REQUIRED ACTION:
Only the pictures should be left out; repeat the rest of the data exactly.

DATA TO EXAMINE:
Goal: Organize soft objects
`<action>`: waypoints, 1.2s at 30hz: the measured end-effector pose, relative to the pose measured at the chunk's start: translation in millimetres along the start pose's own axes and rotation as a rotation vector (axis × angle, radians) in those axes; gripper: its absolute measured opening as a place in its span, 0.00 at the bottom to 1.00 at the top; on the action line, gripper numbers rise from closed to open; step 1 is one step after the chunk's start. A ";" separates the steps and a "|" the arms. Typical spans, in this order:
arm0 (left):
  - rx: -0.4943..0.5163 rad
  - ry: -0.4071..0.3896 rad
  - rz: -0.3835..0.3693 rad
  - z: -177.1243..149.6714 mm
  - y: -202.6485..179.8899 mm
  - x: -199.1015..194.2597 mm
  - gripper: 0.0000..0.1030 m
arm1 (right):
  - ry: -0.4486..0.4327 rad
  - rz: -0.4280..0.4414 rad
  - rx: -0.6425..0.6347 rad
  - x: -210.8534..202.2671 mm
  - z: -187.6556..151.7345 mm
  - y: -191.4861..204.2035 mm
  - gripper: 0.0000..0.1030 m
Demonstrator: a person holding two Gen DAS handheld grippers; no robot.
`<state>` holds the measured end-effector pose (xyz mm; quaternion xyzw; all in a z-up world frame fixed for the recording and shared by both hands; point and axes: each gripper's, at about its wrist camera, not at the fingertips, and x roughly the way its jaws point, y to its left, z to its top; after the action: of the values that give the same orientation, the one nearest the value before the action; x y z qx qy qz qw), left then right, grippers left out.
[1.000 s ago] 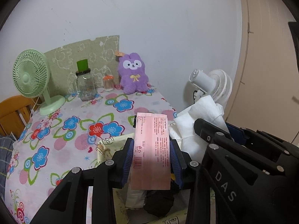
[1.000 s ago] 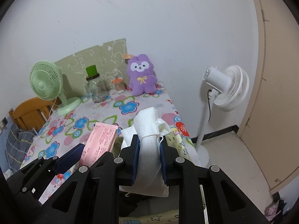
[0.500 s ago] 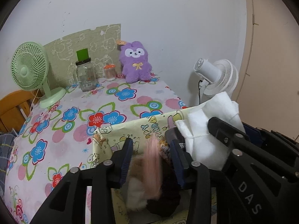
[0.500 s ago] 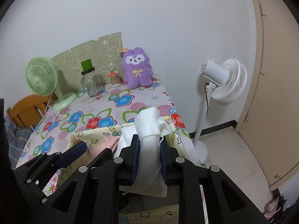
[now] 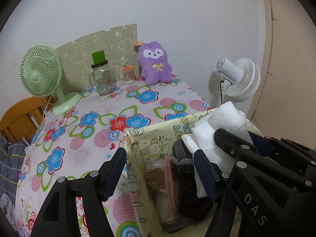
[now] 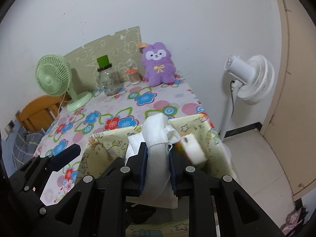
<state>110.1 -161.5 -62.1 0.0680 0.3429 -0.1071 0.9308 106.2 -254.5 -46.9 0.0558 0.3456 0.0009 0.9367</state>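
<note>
My left gripper is opening, nothing pinched; only its view shows the pink packet lying inside the yellow fabric bin. My right gripper pinches the white cloth bundle over that bin, and only its view shows a white block in there.

A lived-in home room: flowered tablecloth, purple plush bunny far against the wall, white standing fan right.
</note>
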 end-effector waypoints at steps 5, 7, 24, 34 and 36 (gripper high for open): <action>0.004 0.027 0.010 -4.7 5.8 2.2 0.74 | 0.026 0.030 0.006 5.6 -4.6 5.1 0.25; 0.003 0.035 0.010 -6.6 8.0 2.1 0.76 | 0.032 0.036 0.015 7.4 -6.7 6.3 0.26; -0.002 0.016 -0.054 -7.9 2.9 -10.7 0.89 | -0.006 -0.034 0.002 -11.9 -8.7 5.3 0.79; 0.003 -0.039 -0.046 -3.5 2.7 -33.3 0.94 | -0.052 -0.066 -0.015 -34.5 -3.2 10.8 0.85; -0.002 -0.053 -0.043 -2.6 5.9 -40.1 0.95 | -0.065 -0.067 -0.016 -40.0 -2.4 13.6 0.88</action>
<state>80.1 -149.1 -37.6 0.0568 0.3194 -0.1287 0.9371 74.7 -242.3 -21.4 0.0369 0.3168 -0.0297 0.9473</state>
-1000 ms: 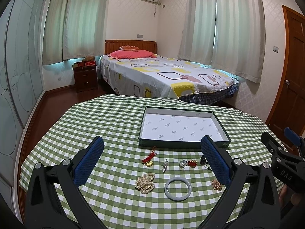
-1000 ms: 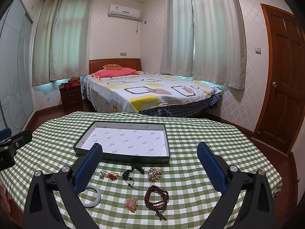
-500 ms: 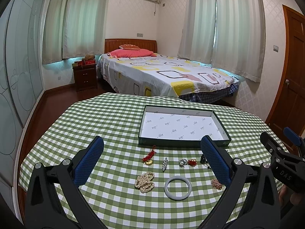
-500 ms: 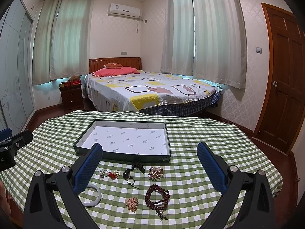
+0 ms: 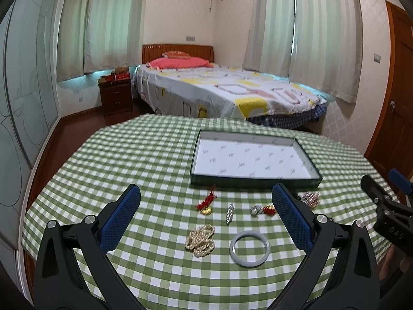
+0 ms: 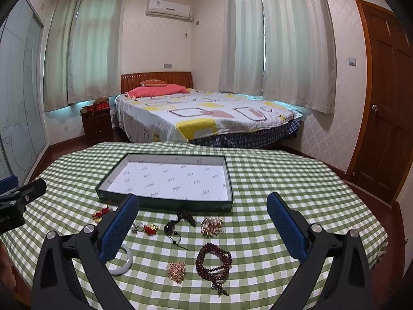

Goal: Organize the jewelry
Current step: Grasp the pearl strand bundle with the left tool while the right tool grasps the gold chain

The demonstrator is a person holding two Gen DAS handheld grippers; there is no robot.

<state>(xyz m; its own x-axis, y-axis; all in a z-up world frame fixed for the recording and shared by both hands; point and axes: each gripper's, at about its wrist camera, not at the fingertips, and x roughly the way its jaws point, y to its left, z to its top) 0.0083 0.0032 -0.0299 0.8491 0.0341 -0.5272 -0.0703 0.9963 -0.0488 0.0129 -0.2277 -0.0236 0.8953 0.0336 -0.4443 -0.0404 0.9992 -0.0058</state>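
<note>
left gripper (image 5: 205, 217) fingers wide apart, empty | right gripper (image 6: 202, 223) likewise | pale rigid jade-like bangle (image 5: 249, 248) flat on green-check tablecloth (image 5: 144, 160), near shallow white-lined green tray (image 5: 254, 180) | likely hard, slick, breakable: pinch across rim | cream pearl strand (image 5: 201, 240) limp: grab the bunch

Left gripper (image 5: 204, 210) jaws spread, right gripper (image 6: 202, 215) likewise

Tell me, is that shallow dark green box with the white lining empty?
Empty. The shallow dark green box shows only bare printed white lining; every jewelry piece, like the white bangle, lies outside on the checked tablecloth.
</note>
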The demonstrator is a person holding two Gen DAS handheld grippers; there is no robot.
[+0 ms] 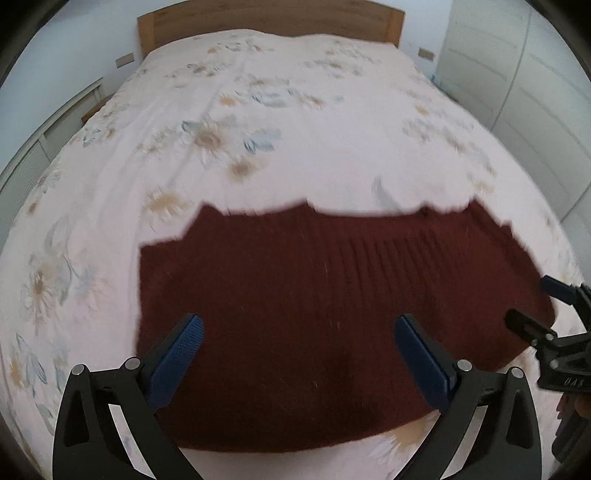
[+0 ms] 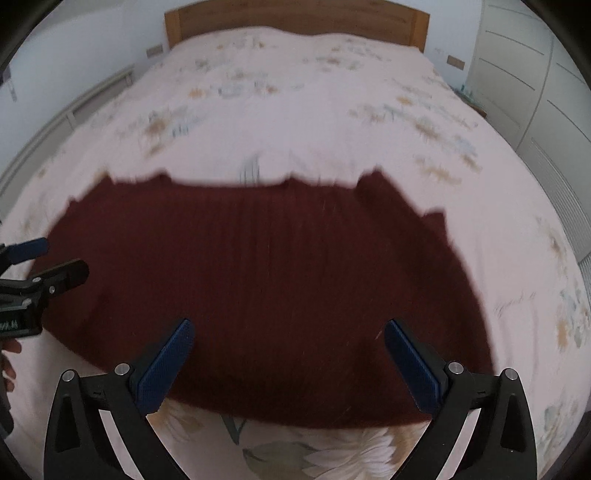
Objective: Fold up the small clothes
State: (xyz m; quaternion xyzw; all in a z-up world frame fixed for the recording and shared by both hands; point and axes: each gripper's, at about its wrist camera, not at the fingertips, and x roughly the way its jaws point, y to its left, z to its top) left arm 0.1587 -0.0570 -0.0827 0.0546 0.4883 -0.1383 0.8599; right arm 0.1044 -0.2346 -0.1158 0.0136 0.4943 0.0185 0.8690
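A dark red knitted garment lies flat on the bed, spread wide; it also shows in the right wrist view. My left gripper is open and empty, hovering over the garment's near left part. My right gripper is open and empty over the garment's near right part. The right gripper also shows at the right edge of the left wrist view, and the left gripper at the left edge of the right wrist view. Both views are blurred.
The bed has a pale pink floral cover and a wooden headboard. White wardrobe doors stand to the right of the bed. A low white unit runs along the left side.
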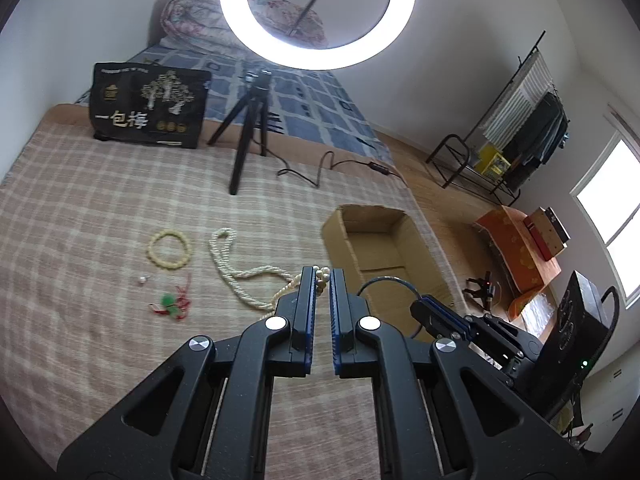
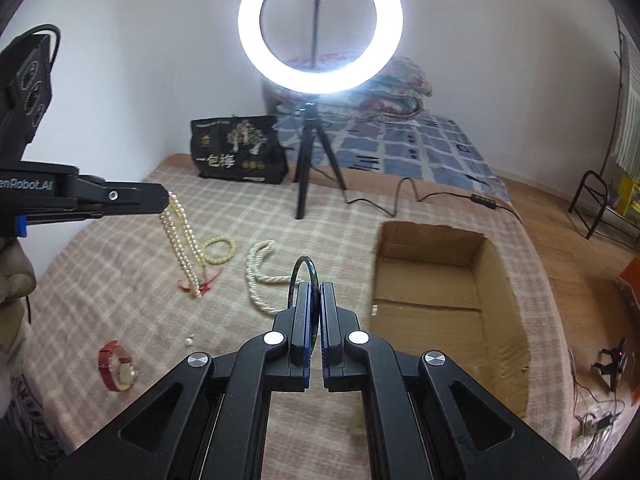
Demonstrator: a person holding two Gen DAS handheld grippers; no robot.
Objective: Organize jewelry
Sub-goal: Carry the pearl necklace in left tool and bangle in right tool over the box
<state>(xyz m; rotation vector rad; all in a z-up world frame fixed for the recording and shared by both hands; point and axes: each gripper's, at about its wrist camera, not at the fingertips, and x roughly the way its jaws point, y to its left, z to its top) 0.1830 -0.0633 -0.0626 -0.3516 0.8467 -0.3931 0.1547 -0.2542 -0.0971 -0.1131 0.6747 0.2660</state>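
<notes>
Glaring ring light [image 2: 320, 26], fisheye-warped dark edges

ring light [image 2: 320, 28], tripod [image 2: 316, 160], blk bag [image 2: 236, 152], quilt [image 2: 404, 80]

Both cams ride above the bed, tilted down along their own gripper fingers toward the cardboard box [image 1: 372, 240] [image 2: 436, 280]. Left wrist cam sits left of box, close over the blanket; right wrist cam nearer the box. Shared: box, ring light [image 1: 318, 12] [image 2: 320, 26], tripod [image 1: 248, 136] [image 2: 314, 160].
</notes>
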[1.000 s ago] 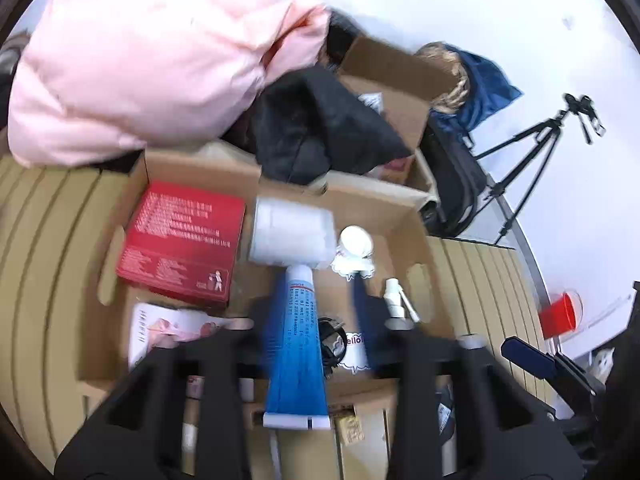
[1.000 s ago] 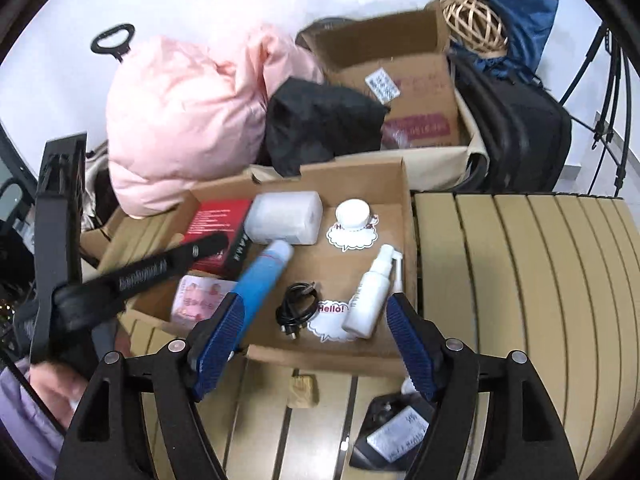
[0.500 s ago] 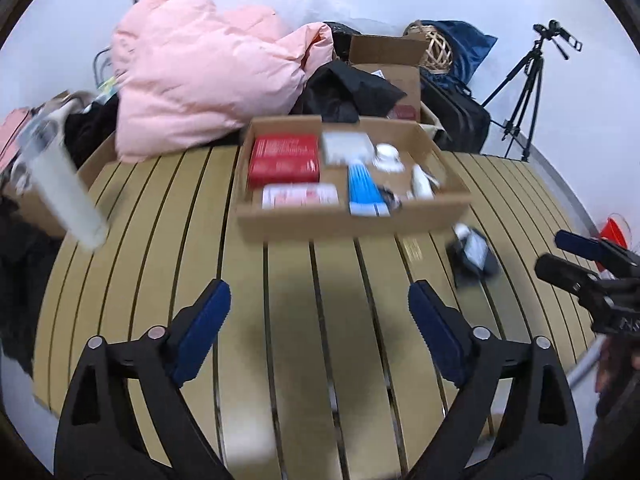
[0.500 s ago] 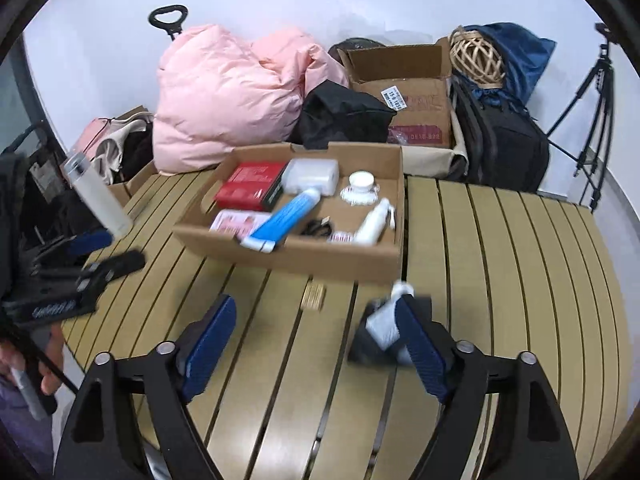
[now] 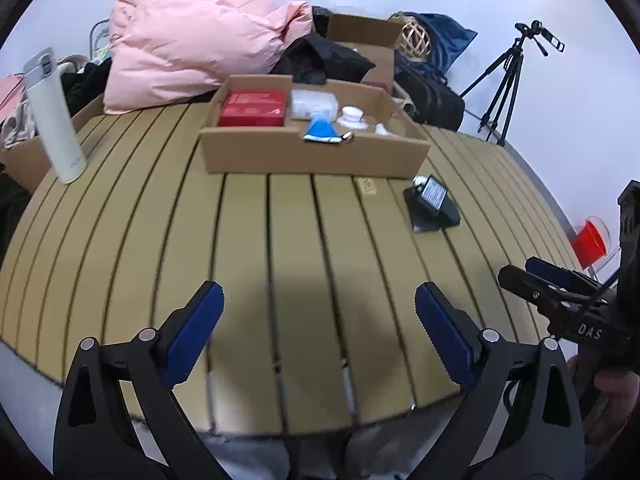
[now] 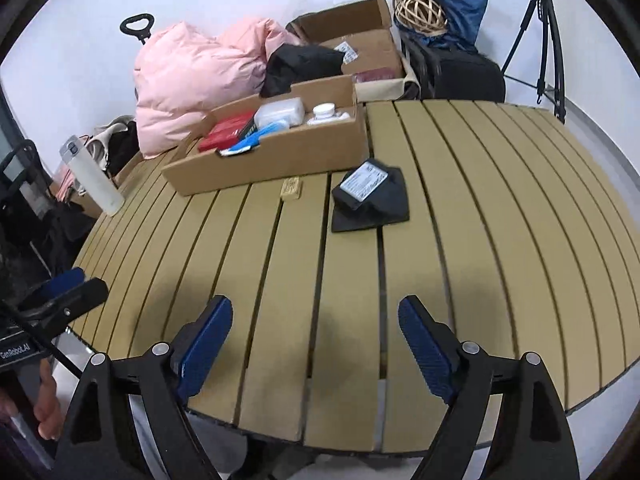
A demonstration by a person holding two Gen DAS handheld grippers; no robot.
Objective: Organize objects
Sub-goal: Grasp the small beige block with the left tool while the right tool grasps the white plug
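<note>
Both grippers pulled back from the box (image 5: 316, 156), jaws just opened wide, empty; black pouch (image 6: 370, 196) and flask (image 5: 54, 116) remain on my counter (image 5: 304, 248).

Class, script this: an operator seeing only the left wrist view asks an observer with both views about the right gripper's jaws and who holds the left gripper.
Operator: Is the right gripper open?
Observer: Yes; its jaws have just been opening, nothing between them, bare table slats beneath.
Operator: My left gripper has jaws that have just been opening, empty too. What holds it?
Observer: A person's hand, fingers curled round its grip.
</note>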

SOLUTION TO THE EXERCISE:
Goal: Organize soft objects
`<action>`: waypoints, 1.2s at 30hz: the measured end-effector pose, relative to the pose measured at the chunk's start: translation in millimetres along the start pose's own axes and rotation as a rotation vector (axis × angle, radians) in those axes; gripper: its absolute measured opening as a place in its span, 0.00 at the bottom to 1.00 at the top; on the action line, gripper numbers rise from closed to open; step 1 is one step after the chunk's start. A ";" separates the steps and a "|" the arms. Typical spans, in this order:
arm0 (left):
  - rx: -0.4943..0.5163 rad
  - ry: -0.4071..0.3896 rad
  - rz: -0.3835..0.3693 rad
  - z: -177.1243..149.6714 mm
  - y: -202.6485..179.8899 mm
  - x: -199.1015..194.2597 mm
  - gripper: 0.0000..0.1030 m
arm1 (right):
  - ry: -0.4486..0.4327 rad
  - rz: -0.4280..0.4414 rad
  - rx: -0.6425..0.6347 rad
  - x: -210.8534..202.2671 mm
  - z: -187.6556..151.7345 mm
  - y: -191.4861..204.2035 mm
  - gripper: 0.0000..0.1030 m
Demonstrator: a person holding two Gen DAS handheld grippers; no robot.
`<state>` holds the measured end-effector pose (xyz mm; quaternion xyzw; all in a z-up world frame fixed for the recording and shared by both hands; point and axes: each gripper's, at about its wrist camera, not at the fingertips, and x roughly the way its jaws point, y to its left, z to its top; after the action: of the values that give the same orientation, the one nearest the value before the action; x y z qx qy qz qw), left then right, grippers left out.
[1.000 s ago] 
[1.000 s ago] 
[0.500 s ago] 
[0.500 s ago] 
[now] 
[now] 
<state>110.1 -161.5 -62.1 0.0680 0.3429 -0.1071 0.9308 106.2 -254.5 -46.9 0.0558 0.3456 0.0009 0.9367</state>
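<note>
My left gripper is opening, nothing pinched; only its view shows the pink packet lying inside the yellow fabric bin. My right gripper pinches the white cloth bundle over that bin, and only its view shows a white block in there.

A lived-in home room: flowered tablecloth, purple plush bunny far against the wall, white standing fan right.
</note>
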 end-effector waypoints at steps 5, 7, 24, 34 and 36 (gripper high for open): <action>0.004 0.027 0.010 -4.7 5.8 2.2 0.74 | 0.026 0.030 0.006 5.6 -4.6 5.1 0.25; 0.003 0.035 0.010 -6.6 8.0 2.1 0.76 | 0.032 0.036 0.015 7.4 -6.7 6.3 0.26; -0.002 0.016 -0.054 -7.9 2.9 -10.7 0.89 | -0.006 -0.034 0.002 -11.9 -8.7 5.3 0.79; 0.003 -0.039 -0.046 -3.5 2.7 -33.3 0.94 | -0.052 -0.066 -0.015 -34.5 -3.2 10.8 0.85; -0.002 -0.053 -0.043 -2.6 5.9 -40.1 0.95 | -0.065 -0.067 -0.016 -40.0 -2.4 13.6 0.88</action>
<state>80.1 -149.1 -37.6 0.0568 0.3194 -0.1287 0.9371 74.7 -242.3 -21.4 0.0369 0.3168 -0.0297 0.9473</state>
-1000 ms: 
-1000 ms: 
-500 ms: 
-500 ms: 
+0 ms: 
+0 ms: 

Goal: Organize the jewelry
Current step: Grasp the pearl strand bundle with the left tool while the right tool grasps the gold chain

The demonstrator is a person holding two Gen DAS handheld grippers; there is no robot.

<state>(xyz m; its own x-axis, y-axis; all in a z-up world frame fixed for the recording and shared by both hands; point and axes: each gripper's, at about its wrist camera, not at the fingertips, and x roughly the way its jaws point, y to its left, z to its top) 0.0083 0.0032 -0.0299 0.8491 0.0341 -0.5272 -0.0703 0.9963 -0.0488 0.0129 -0.2277 -0.0236 0.8953 0.0336 -0.4443 -0.0404 0.9992 -0.0058</state>
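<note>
left gripper (image 5: 205, 217) fingers wide apart, empty | right gripper (image 6: 202, 223) likewise | pale rigid jade-like bangle (image 5: 249, 248) flat on green-check tablecloth (image 5: 144, 160), near shallow white-lined green tray (image 5: 254, 180) | likely hard, slick, breakable: pinch across rim | cream pearl strand (image 5: 201, 240) limp: grab the bunch

Left gripper (image 5: 204, 210) jaws spread, right gripper (image 6: 202, 215) likewise

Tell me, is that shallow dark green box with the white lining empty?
Empty. The shallow dark green box shows only bare printed white lining; every jewelry piece, like the white bangle, lies outside on the checked tablecloth.
</note>
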The demonstrator is a person holding two Gen DAS handheld grippers; there is no robot.
[+0 ms] 
[+0 ms] 
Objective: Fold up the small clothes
State: (xyz m; quaternion xyzw; all in a z-up world frame fixed for the recording and shared by both hands; point and axes: each gripper's, at about its wrist camera, not at the fingertips, and x roughly the way its jaws point, y to its left, z to its top) left arm 0.1587 -0.0570 -0.0827 0.0546 0.4883 -0.1383 0.8599; right arm 0.1044 -0.2346 -0.1158 0.0136 0.4943 0.0185 0.8690
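A dark red knitted garment lies flat on the bed, spread wide; it also shows in the right wrist view. My left gripper is open and empty, hovering over the garment's near left part. My right gripper is open and empty over the garment's near right part. The right gripper also shows at the right edge of the left wrist view, and the left gripper at the left edge of the right wrist view. Both views are blurred.
The bed has a pale pink floral cover and a wooden headboard. White wardrobe doors stand to the right of the bed. A low white unit runs along the left side.
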Demonstrator: a person holding two Gen DAS handheld grippers; no robot.
Objective: Organize jewelry
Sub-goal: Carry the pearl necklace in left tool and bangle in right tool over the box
<state>(xyz m; rotation vector rad; all in a z-up world frame fixed for the recording and shared by both hands; point and axes: each gripper's, at about its wrist camera, not at the fingertips, and x roughly the way its jaws point, y to its left, z to its top) 0.1830 -0.0633 -0.0626 -0.3516 0.8467 -0.3931 0.1547 -0.2542 -0.0971 -0.1131 0.6747 0.2660</state>
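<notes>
Glaring ring light [image 2: 320, 26], fisheye-warped dark edges

ring light [image 2: 320, 28], tripod [image 2: 316, 160], blk bag [image 2: 236, 152], quilt [image 2: 404, 80]

Both cams ride above the bed, tilted down along their own gripper fingers toward the cardboard box [image 1: 372, 240] [image 2: 436, 280]. Left wrist cam sits left of box, close over the blanket; right wrist cam nearer the box. Shared: box, ring light [image 1: 318, 12] [image 2: 320, 26], tripod [image 1: 248, 136] [image 2: 314, 160].
</notes>
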[1.000 s ago] 
[1.000 s ago] 
[0.500 s ago] 
[0.500 s ago] 
[now] 
[now] 
A demonstration by a person holding two Gen DAS handheld grippers; no robot.
Objective: Organize objects
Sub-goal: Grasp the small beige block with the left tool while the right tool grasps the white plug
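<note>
Both grippers pulled back from the box (image 5: 316, 156), jaws just opened wide, empty; black pouch (image 6: 370, 196) and flask (image 5: 54, 116) remain on my counter (image 5: 304, 248).

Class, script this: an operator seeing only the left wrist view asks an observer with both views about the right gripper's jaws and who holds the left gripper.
Operator: Is the right gripper open?
Observer: Yes; its jaws have just been opening, nothing between them, bare table slats beneath.
Operator: My left gripper has jaws that have just been opening, empty too. What holds it?
Observer: A person's hand, fingers curled round its grip.
</note>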

What the exercise asked for is now complete.